§ ACTIVITY
Leave out the pictures, and retype only the lines from the beginning of the material through the line that contains "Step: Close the", including both.

§ DATA PROVIDED
= = = = = = =

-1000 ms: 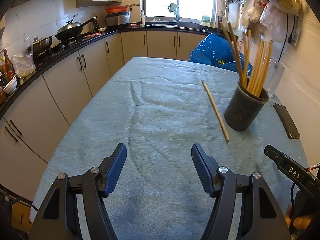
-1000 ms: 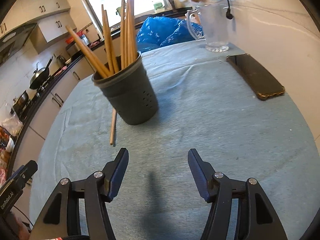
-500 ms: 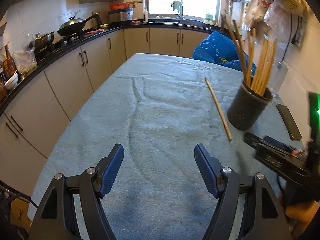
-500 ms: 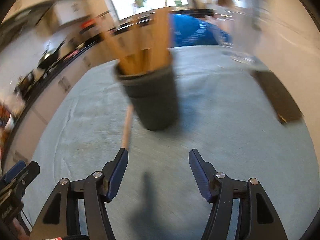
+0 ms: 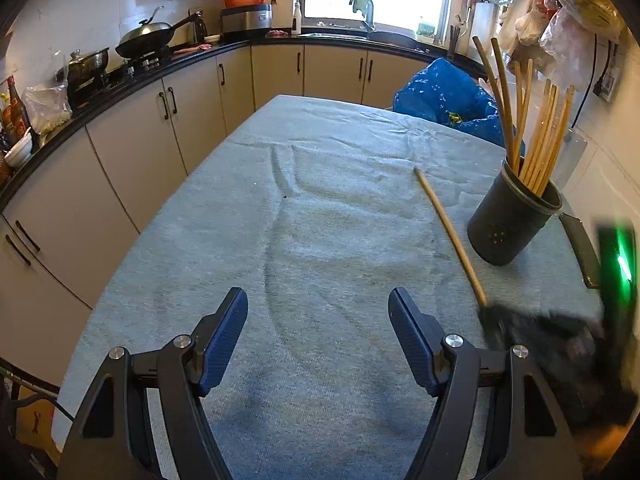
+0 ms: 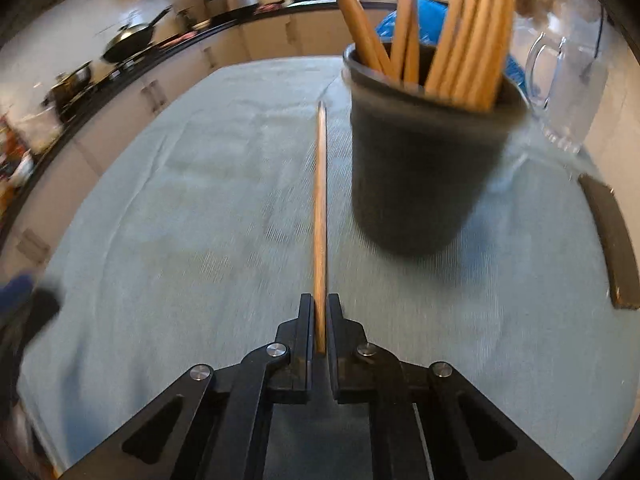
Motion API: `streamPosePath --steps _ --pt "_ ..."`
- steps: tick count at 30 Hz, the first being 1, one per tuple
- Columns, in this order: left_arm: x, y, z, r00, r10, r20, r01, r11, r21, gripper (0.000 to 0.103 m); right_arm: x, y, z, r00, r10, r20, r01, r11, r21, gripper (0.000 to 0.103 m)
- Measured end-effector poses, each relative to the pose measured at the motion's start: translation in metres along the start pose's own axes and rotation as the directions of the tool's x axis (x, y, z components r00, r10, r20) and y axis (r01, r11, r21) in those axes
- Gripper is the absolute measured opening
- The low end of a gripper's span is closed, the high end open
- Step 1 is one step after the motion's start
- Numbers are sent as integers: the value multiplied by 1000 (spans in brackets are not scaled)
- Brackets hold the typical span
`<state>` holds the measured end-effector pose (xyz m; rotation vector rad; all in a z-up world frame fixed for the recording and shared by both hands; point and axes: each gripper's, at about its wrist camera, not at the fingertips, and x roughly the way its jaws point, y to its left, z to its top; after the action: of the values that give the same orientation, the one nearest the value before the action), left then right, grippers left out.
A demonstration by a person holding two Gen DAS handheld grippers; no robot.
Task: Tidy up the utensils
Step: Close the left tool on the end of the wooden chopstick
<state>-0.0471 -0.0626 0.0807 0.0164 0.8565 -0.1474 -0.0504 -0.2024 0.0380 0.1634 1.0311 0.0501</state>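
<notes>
A single wooden chopstick (image 5: 448, 232) lies on the blue-grey cloth left of a dark holder (image 5: 512, 216) full of upright chopsticks (image 5: 536, 136). My right gripper (image 6: 319, 304) is shut on the near end of that chopstick (image 6: 320, 200), which runs away from me beside the holder (image 6: 424, 160). In the left wrist view the right gripper (image 5: 520, 320) is a dark blur at the chopstick's near end. My left gripper (image 5: 316, 312) is open and empty, low over the near part of the cloth.
A dark phone (image 6: 612, 236) lies right of the holder, and a clear glass jug (image 6: 568, 92) stands behind it. A blue plastic bag (image 5: 444, 96) sits at the table's far right. Kitchen cabinets and a counter (image 5: 132, 80) run along the left.
My right gripper has swung left from facing the holder, lined up with the loose chopstick and shut on its near end. My left gripper has stayed open and hardly moved.
</notes>
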Motion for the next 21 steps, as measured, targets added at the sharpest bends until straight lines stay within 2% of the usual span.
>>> streamPosePath --steps 4,7,9,12,17,21 --pt "8 -4 3 999 -44 -31 44 999 -2 72 -31 -15 -49 993 85 -76 -94 988 -119 6" --pt "22 -18 5 992 -88 -87 89 996 7 72 -54 -30 -83 991 85 -104 -101 981 -164 6" --pt "32 -31 4 985 -114 -128 116 993 14 72 -67 -38 -99 995 54 -87 -69 980 -187 6" --pt "45 -55 4 970 -160 -181 167 986 23 72 -75 -42 -108 997 25 -71 -39 980 -196 6" --pt "61 -91 8 953 -189 -238 204 978 41 72 -76 -36 -113 999 -2 -37 -7 975 -224 6" --pt "82 -113 10 945 -159 -287 184 981 61 72 -81 -33 -119 1000 -13 -15 9 969 -248 7"
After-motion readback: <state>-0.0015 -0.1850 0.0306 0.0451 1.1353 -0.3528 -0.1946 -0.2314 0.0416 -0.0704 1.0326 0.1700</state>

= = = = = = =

§ EXERCISE SOLUTION
-1000 ms: 
-1000 ms: 
-500 ms: 
-500 ms: 
+0 ms: 
+0 ms: 
Motion API: `streamPosePath --steps _ --pt "_ ..."`
- steps: tick count at 30 Hz, the first being 1, one per tuple
- Columns, in this order: left_arm: x, y, z, r00, r10, r20, r01, r11, r21, gripper (0.000 to 0.103 m); right_arm: x, y, z, r00, r10, r20, r01, r11, r21, gripper (0.000 to 0.103 m)
- Measured end-effector poses, each relative to the pose measured at the motion's start: translation in metres along the start pose's own axes and rotation as the directions of the tool's x axis (x, y, z components r00, r10, r20) and y axis (r01, r11, r21) in those axes
- Gripper is the absolute measured opening
- The low end of a gripper's span is closed, the high end open
- Step 1 is one step after the motion's start
- Numbers are sent as integers: the value multiplied by 1000 (spans in brackets are not scaled)
- Brackets hold the typical span
`<state>` holds the measured end-effector pose (xyz m; rotation vector rad; all in a z-up world frame fixed for the recording and shared by both hands; point and axes: each gripper's, at about its wrist camera, not at the fingertips, and x roughly the way its jaws point, y to its left, z to its top; after the action: of the values that give the same orientation, the one nearest the value before the action), left then right, grippers left out.
A demonstration by a person holding two Gen DAS handheld grippers; no robot.
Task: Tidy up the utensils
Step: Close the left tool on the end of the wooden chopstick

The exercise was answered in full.